# High level of PH - what does this mean?



## jcab (May 23, 2010)

My vet ran several test on my cat because after 15 years she suddenly started spraying for no apparent reason (she has been fixed since she was a kitten). Because of this forum, I took her to the vet to rule out any health issues first before considering behavior problems. Well the test just came back and I was told my cat has a high PH level and should have additional test to determine why her PH level is high. Blood test were good and she does not have diabetes. 

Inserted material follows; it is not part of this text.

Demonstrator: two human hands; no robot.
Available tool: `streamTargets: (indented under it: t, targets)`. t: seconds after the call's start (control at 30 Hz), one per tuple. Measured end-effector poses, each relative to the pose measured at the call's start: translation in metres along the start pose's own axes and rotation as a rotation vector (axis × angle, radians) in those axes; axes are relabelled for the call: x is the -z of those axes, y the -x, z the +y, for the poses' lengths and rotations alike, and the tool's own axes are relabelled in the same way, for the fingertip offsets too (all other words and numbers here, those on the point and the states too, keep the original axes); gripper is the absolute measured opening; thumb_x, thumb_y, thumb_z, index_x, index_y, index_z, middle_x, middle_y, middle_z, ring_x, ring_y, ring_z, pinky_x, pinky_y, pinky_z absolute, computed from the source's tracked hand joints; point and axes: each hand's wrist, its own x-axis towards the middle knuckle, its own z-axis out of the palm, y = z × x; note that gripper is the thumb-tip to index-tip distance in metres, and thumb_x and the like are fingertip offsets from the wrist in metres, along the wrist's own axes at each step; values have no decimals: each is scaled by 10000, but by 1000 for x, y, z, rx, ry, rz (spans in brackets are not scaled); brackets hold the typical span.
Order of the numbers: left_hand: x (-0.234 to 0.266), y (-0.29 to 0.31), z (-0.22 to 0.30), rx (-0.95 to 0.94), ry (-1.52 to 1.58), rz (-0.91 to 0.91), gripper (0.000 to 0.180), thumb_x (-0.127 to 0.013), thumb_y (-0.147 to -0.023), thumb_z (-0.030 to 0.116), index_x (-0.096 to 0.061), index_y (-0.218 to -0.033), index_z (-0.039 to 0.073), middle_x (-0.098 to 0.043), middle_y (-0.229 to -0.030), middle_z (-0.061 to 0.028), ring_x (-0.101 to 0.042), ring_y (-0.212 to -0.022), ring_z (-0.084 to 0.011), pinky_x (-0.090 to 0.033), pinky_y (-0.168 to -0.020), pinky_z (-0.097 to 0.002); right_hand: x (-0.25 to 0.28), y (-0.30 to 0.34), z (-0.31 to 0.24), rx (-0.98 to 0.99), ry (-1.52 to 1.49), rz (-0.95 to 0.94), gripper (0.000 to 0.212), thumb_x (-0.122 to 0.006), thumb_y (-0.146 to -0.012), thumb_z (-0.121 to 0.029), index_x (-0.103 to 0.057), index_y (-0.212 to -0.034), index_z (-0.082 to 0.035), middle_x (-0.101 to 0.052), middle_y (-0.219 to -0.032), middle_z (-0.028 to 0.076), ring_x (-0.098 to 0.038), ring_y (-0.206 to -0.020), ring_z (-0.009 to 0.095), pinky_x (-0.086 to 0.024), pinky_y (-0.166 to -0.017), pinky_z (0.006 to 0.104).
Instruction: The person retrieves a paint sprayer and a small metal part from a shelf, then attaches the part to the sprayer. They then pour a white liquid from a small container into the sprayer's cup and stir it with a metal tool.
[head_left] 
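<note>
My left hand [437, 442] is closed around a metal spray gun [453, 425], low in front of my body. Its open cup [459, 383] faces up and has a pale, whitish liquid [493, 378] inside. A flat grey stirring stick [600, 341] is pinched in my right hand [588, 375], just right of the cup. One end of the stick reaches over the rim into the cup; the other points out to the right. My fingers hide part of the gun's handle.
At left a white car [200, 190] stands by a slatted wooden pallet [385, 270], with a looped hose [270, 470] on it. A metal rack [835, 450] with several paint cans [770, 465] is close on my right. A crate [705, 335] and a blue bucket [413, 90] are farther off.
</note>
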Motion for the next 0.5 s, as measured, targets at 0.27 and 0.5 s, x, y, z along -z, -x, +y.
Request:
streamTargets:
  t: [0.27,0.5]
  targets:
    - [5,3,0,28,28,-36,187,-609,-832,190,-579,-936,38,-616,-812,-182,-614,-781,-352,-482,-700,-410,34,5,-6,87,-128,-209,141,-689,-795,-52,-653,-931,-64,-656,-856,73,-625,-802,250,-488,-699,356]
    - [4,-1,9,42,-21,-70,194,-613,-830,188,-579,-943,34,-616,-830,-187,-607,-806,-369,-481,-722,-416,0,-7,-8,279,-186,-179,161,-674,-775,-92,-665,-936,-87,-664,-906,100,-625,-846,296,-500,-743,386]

I'm just curious if anyone can explain what a PH level is and if this is a serious situation for a cat? Is it common and is it something I can treat or take care of? 

Thank you!


----------



## cuzmare (May 16, 2010)

HI,

What do I know?, not much really,...so, don't count too much on this, but it sounds to me as though there may be some crystallization in her bladder. But it didn't show a bladder infection right. 
I would quickly, change her diet to something maybe that is low ash or no ash...but as I said, what do I know...check it out. Are you feeding dry food? If so that is an import thing to change I believe. We are over done with pressure to feed cats dry food...but I have been convinced that is all wrong for cats. But some cats are so used to it, they demand it. And I have seen cats thrive on it..it seems, but then I don't know their whole life story. I kind of associate it to potato chips people get to love.
It is disturbing that the vet gave you no advice or help beyond testing, testing testing. You and you cat needs help. 
I would immediately change vets or get another opinion at least. O.K.?
And I'm really sorry about what you are dealing with as far as the spraying goes. That is one miserable mess to live with. Of course, I know, the poor cat is suffering and that is THE worst. I don't mean to diminish it. 
The pet store does have a cat urine smell remover. I recommend it. After my cat's vet strung me along with tests and my poor baby peed all over the house !!!!!!, I thought I was going to have to loose the whole contents of the house, but the pet store CAT urine smell remover worked. A lot of work and several times using, but it worked. 
I had less luck with my baby (9 year old cat), and truly believe I should have changed vets. 
Best wishes to both of you.
Truly,
cuzmare


----------



## jcab (May 23, 2010)

Thanks for the info. See my original post under "behavior" (15 year old cat spraying). It just seems strange to me that after close to $300, all the vet can tell me is that her PH level is high and in order to know more, they need to run an additional $180 test. Seems to me they should have found something from her urine test or told me something about a high PH level. 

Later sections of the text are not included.